> _TASK GOAL_: Retype the listing that follows, exactly as written.

> _DATA EXCERPT_:
^^^^^^^^

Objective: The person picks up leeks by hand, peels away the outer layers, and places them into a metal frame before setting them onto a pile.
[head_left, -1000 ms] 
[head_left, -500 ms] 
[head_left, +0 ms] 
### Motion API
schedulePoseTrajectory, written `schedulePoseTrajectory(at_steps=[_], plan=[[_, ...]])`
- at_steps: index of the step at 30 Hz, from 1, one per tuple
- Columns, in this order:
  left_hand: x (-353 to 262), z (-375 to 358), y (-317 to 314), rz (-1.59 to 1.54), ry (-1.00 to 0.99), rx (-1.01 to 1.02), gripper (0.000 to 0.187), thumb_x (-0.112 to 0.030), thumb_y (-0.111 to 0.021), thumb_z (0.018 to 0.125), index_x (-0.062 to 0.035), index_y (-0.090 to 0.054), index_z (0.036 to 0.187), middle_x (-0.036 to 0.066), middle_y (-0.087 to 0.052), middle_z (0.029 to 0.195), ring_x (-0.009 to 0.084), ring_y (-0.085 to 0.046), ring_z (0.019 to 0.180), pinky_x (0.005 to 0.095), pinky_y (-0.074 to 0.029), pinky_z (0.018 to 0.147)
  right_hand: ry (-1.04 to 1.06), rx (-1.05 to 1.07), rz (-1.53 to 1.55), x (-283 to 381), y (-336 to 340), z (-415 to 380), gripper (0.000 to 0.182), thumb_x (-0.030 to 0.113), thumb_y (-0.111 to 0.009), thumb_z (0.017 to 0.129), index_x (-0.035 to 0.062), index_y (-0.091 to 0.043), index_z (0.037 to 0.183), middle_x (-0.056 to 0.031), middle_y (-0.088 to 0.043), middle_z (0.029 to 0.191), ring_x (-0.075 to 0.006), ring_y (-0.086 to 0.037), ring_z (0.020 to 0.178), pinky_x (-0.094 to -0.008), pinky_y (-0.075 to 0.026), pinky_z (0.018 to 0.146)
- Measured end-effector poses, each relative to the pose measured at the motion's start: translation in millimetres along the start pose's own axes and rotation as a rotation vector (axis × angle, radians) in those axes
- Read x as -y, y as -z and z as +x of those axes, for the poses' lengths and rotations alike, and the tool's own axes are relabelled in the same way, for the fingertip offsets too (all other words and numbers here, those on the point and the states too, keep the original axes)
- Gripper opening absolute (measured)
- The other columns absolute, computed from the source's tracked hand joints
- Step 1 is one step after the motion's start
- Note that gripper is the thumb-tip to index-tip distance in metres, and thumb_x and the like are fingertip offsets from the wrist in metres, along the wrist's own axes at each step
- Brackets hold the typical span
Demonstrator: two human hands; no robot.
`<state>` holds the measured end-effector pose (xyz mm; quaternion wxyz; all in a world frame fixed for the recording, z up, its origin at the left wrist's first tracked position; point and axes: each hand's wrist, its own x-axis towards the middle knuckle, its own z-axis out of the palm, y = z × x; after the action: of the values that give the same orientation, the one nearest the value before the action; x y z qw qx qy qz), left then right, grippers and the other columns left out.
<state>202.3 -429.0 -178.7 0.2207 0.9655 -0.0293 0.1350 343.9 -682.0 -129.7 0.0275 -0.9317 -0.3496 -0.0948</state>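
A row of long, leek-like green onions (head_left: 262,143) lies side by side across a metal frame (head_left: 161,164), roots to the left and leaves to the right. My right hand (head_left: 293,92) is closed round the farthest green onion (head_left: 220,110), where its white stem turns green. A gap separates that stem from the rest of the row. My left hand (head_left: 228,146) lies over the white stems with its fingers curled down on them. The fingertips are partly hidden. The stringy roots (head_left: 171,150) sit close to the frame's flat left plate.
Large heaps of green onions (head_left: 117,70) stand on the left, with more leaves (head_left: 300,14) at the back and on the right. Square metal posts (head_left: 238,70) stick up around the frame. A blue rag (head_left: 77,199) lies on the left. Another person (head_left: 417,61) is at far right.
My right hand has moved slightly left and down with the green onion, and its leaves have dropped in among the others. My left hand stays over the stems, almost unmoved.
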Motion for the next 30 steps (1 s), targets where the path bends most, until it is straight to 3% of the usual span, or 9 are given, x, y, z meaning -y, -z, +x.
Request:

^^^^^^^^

> _RESPONSE TO THE EXERCISE_:
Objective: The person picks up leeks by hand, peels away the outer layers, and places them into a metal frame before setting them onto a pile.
[head_left, -1000 ms] 
[head_left, -500 ms] 
[head_left, +0 ms] 
### Motion API
schedulePoseTrajectory, written `schedulePoseTrajectory(at_steps=[_], plan=[[_, ...]])`
- at_steps: index of the step at 30 Hz, from 1, one per tuple
- Columns, in this order:
  left_hand: x (-353 to 262), z (-375 to 358), y (-317 to 314), rz (-1.59 to 1.54), ry (-1.00 to 0.99), rx (-1.01 to 1.02), gripper (0.000 to 0.187), thumb_x (-0.112 to 0.030), thumb_y (-0.111 to 0.021), thumb_z (0.018 to 0.125), index_x (-0.062 to 0.035), index_y (-0.090 to 0.054), index_z (0.036 to 0.187), middle_x (-0.036 to 0.066), middle_y (-0.087 to 0.052), middle_z (0.029 to 0.195), ring_x (-0.009 to 0.084), ring_y (-0.085 to 0.046), ring_z (0.019 to 0.180), pinky_x (0.005 to 0.095), pinky_y (-0.074 to 0.029), pinky_z (0.018 to 0.147)
  right_hand: ry (-1.04 to 1.06), rx (-1.05 to 1.07), rz (-1.53 to 1.55), x (-283 to 381), y (-336 to 340), z (-415 to 380), gripper (0.000 to 0.182), thumb_x (-0.030 to 0.113), thumb_y (-0.111 to 0.009), thumb_z (0.017 to 0.129), index_x (-0.035 to 0.062), index_y (-0.091 to 0.043), index_z (0.037 to 0.183), middle_x (-0.056 to 0.031), middle_y (-0.088 to 0.043), middle_z (0.029 to 0.191), ring_x (-0.075 to 0.006), ring_y (-0.086 to 0.037), ring_z (0.020 to 0.178), pinky_x (-0.094 to -0.008), pinky_y (-0.075 to 0.026), pinky_z (0.018 to 0.146)
- Measured end-effector poses, each relative to the pose measured at the motion's start: translation in millimetres along the start pose's own axes and rotation as a rotation vector (axis × angle, radians) in those axes
- Read x as -y, y as -z and z as +x of those axes, for the poses' lengths and rotations alike, and the tool's own axes are relabelled in the same way, for the fingertip offsets too (all other words and numbers here, those on the point and the states too, keep the original axes)
- Gripper opening absolute (measured)
- The other columns absolute, computed from the source's tracked hand joints
- Step 1 is one step after the motion's start
- Note that gripper is the thumb-tip to index-tip distance in metres, and thumb_x and the like are fingertip offsets from the wrist in metres, along the wrist's own axes at each step
- Brackets hold the typical span
Demonstrator: two human hands; no robot.
`<state>` holds the measured end-effector pose (xyz mm; quaternion wxyz; all in a world frame fixed for the recording, z up, its origin at the left wrist's first tracked position; point and axes: each hand's wrist, its own x-axis towards the middle knuckle, its own z-axis out of the palm, y = z × x; after the action: of the values that give the same orientation, the one nearest the value before the action; x y z qw qx qy qz), left then right, grippers and the other columns left out.
<state>202.3 -429.0 -178.7 0.2207 0.9655 -0.0293 0.1350 343.9 -682.0 -129.7 0.0275 -0.9317 -0.3496 -0.0948</state>
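A row of long, leek-like green onions (head_left: 262,143) lies side by side across a metal frame (head_left: 161,164), roots to the left and leaves to the right. My right hand (head_left: 293,92) is closed round the farthest green onion (head_left: 220,110), where its white stem turns green. A gap separates that stem from the rest of the row. My left hand (head_left: 228,146) lies over the white stems with its fingers curled down on them. The fingertips are partly hidden. The stringy roots (head_left: 171,150) sit close to the frame's flat left plate.
Large heaps of green onions (head_left: 117,70) stand on the left, with more leaves (head_left: 300,14) at the back and on the right. Square metal posts (head_left: 238,70) stick up around the frame. A blue rag (head_left: 77,199) lies on the left. Another person (head_left: 417,61) is at far right.
My right hand has moved slightly left and down with the green onion, and its leaves have dropped in among the others. My left hand stays over the stems, almost unmoved.
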Motion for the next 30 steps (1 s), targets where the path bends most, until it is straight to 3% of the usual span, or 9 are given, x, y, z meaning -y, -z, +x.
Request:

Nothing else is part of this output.